I prezzi dell'olio d'oliva in Europa sono aumentati del 19,8% nel 2015

Uno studio rivela che l'impennata dei prezzi dell'olio d'oliva nell'Europa occidentale è costata ai consumatori 231 milioni di euro

In tutta l'Europa occidentale, secondo un recente studio sulle vendite di beni di consumo condotto dall'analista di mercato IRI, nei primi 11 mesi del 2015 i consumatori hanno pagato in media il 19,8% in più per l'olio d'oliva. Si stima che questo aumento dei prezzi sia costato ai consumatori circa 231 milioni di euro.

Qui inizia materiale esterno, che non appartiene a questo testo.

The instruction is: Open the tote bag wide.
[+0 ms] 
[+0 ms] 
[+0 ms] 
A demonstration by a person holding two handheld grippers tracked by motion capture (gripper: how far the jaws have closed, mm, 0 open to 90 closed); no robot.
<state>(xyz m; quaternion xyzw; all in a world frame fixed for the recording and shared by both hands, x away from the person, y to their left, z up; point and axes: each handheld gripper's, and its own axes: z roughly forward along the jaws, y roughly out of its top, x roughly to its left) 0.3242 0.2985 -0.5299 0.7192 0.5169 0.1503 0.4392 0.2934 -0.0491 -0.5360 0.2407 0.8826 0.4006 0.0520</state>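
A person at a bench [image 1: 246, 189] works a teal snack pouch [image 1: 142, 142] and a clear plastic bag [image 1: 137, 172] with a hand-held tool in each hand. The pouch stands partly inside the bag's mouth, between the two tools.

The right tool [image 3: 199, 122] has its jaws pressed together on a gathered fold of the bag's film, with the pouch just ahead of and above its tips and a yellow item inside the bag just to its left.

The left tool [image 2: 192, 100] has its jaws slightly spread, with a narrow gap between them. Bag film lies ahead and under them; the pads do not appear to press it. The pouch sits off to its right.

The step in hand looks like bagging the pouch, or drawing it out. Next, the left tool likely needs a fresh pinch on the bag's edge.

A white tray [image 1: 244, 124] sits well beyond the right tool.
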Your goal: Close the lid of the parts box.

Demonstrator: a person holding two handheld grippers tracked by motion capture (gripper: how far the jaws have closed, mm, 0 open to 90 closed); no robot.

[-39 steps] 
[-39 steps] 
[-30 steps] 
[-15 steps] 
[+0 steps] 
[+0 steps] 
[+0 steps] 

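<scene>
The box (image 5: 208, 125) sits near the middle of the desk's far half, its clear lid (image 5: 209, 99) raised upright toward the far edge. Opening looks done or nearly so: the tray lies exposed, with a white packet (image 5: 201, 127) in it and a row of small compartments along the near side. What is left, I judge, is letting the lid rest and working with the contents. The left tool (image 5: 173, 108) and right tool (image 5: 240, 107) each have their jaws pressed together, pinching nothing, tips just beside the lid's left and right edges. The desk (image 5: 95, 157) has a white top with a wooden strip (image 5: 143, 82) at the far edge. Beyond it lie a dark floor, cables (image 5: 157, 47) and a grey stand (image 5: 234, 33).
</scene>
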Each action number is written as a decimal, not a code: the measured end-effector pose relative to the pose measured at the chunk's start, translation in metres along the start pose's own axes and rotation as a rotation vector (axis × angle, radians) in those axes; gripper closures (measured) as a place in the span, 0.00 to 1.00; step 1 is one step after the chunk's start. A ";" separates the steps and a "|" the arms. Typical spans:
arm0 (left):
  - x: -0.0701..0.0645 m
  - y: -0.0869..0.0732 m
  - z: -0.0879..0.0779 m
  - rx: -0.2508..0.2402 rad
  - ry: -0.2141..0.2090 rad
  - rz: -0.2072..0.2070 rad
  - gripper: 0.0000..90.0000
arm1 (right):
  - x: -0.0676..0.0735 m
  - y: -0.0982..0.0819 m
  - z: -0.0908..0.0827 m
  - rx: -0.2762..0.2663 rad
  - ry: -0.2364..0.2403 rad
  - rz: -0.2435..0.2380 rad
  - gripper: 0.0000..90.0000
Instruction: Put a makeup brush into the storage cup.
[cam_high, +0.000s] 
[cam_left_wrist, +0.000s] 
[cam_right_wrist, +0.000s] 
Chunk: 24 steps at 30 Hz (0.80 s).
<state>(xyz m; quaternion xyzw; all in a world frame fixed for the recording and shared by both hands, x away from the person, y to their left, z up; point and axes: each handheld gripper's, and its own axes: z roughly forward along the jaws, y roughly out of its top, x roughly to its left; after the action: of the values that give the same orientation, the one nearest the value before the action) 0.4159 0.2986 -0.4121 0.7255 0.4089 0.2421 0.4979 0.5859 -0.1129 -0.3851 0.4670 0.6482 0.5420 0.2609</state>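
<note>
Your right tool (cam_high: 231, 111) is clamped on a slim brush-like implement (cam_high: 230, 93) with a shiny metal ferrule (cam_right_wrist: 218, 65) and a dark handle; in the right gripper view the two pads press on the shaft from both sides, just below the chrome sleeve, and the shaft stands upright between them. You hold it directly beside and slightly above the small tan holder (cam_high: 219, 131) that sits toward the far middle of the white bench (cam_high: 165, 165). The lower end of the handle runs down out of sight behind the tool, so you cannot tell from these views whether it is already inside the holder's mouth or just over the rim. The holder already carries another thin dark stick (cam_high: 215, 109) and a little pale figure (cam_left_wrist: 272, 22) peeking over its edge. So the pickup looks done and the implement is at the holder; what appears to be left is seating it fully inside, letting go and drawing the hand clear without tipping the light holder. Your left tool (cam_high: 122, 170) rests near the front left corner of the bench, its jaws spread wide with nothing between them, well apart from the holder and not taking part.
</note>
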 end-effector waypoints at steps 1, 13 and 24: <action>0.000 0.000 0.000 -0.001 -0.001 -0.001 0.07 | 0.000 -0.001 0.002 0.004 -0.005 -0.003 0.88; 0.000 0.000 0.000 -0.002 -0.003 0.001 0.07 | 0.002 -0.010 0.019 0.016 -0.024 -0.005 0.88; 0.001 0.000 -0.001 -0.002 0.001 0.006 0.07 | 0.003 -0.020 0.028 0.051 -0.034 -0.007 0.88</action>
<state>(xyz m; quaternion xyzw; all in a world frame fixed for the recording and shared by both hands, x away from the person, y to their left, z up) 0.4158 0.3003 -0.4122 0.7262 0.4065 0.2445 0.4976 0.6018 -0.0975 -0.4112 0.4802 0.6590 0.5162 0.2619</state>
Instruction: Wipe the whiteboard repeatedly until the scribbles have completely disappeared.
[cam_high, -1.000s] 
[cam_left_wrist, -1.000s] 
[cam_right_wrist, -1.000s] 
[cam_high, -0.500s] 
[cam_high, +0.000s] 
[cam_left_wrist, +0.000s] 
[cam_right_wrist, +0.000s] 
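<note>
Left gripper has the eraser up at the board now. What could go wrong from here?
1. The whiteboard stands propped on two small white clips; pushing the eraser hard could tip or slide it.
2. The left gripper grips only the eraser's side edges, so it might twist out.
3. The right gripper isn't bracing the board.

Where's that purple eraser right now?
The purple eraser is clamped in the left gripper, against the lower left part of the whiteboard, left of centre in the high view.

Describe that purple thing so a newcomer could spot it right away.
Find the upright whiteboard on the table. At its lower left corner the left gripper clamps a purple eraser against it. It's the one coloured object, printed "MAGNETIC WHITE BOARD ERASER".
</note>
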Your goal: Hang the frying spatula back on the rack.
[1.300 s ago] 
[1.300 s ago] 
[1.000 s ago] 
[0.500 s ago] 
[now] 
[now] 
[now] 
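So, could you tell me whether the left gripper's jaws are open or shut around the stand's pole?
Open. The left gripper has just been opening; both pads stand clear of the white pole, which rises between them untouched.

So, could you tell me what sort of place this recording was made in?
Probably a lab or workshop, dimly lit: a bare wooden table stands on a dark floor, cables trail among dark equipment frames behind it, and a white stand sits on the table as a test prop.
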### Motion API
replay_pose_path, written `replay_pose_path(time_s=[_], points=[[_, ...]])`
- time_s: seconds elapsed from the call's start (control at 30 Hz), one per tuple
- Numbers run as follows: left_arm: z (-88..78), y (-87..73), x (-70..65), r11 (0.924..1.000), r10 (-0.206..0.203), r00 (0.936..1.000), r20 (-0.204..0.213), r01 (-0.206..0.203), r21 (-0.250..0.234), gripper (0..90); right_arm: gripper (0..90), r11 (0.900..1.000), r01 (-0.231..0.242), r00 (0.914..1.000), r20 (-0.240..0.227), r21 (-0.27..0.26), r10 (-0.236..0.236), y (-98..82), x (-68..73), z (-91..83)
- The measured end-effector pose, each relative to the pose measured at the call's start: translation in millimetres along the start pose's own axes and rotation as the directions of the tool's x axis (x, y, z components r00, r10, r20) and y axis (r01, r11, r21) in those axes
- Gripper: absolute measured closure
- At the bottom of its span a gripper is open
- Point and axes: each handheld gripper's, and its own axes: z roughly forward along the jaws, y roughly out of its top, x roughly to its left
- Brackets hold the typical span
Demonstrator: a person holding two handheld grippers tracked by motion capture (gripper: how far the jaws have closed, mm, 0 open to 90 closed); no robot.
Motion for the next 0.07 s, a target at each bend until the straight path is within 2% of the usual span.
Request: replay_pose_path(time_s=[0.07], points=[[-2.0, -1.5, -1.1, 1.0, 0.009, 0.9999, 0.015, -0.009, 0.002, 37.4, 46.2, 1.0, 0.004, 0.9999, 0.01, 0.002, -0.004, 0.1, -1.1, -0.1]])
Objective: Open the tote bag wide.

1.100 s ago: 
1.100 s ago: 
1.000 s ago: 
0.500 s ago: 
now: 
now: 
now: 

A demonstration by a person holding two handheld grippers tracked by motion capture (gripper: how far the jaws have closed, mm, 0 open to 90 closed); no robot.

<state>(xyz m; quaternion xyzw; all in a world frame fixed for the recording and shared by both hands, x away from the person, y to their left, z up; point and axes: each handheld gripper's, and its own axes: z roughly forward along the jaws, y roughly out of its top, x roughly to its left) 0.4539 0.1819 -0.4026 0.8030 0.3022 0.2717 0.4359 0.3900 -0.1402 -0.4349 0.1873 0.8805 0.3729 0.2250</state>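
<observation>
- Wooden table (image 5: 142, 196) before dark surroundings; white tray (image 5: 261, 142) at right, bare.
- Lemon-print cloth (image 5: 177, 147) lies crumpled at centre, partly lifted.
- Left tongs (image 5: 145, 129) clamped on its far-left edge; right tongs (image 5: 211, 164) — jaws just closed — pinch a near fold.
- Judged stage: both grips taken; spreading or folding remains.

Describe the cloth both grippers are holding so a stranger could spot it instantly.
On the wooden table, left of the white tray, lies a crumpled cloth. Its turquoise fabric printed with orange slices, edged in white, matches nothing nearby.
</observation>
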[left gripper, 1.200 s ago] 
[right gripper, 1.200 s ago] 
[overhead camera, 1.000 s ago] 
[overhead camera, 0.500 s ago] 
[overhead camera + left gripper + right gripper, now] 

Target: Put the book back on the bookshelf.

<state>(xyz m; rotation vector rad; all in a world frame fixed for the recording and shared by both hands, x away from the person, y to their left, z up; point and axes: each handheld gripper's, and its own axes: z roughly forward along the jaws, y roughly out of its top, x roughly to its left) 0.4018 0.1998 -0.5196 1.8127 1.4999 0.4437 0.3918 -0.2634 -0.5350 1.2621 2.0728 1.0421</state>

L'aumento dei prezzi nei supermercati è probabilmente il risultato di un paio di annate difficili per l'industria europea dell'olio d'oliva. Secondo il Consiglio Oleicolo Internazionale, la stagione 2014/2015 in Europa ha registrato una produzione complessivamente bassa, scendendo da 2.482,6 tonnellate nel 2013/2014 a 1.433,5 tonnellate nel 2014/2015.

Neanche l'attuale stagione 2015/2016 ha portato alla necessaria ripresa. Tra la malattia batterica in Italia, che ha colpito circa un milione di alberi, e le condizioni meteorologiche non ottimali in Spagna, la produzione europea è stata appena nella media.

Prendiamo la Spagna, il più grande produttore mondiale di olio d’oliva, che secondo le previsioni ufficiali del governo avrebbe dovuto produrre 1,2 milioni di tonnellate durante la stagione 2015/2016. Avendo già completato la maggior parte del raccolto (a causa delle temperature più calde e della mancanza di pioggia), la produzione spagnola ha raggiunto solo 867.700 tonnellate. Nel frattempo, permangono dubbi sul potenziale del raccolto a venire.

I prezzi alla produzione in Spagna hanno rispecchiato questa incertezza. Nel corso del 2015, hanno raggiunto un picco di oltre 4 euro al chilo in agosto, per poi scendere gradualmente nel corso del raccolto (sotto i 3 euro), per poi ricominciare a salire a dicembre e nel nuovo anno — e da allora non si sono più fermati. Attualmente, il prezzo alla produzione si attesta a circa 3,50 euro al chilo.

IRI ha affermato che gli aumenti dei prezzi al dettaglio sono stati più evidenti in Spagna, Italia e Grecia, paesi in cui l'olio d'oliva è uno degli alimenti più acquistati data la sua predominanza nella gastronomia locale.

Gli aumenti dei prezzi hanno avuto un impatto negativo sulle vendite. Secondo l’IRI, il calo delle vendite nel 2015 è stato più marcato in Grecia e in Spagna, che hanno registrato cali rispettivamente del 18% e del 16,2% rispetto al 2014.

Spiega Anne Lefranc, Direttore Marketing Europeo di IRI: “L’olio d’oliva, che è un prodotto di base per i paesi dell’Europa meridionale, sembra essere diventato un prodotto ‘premium’, almeno per i paesi con un consumo elevato”.

Il suo consiglio per i rivenditori e i produttori per il futuro: "[Devono] rivedere la loro strategia di prezzi, promozioni e assortimento in modo da avere chiaro quale impatto avranno gli aumenti di prezzo sulle vendite totali della categoria e del paniere".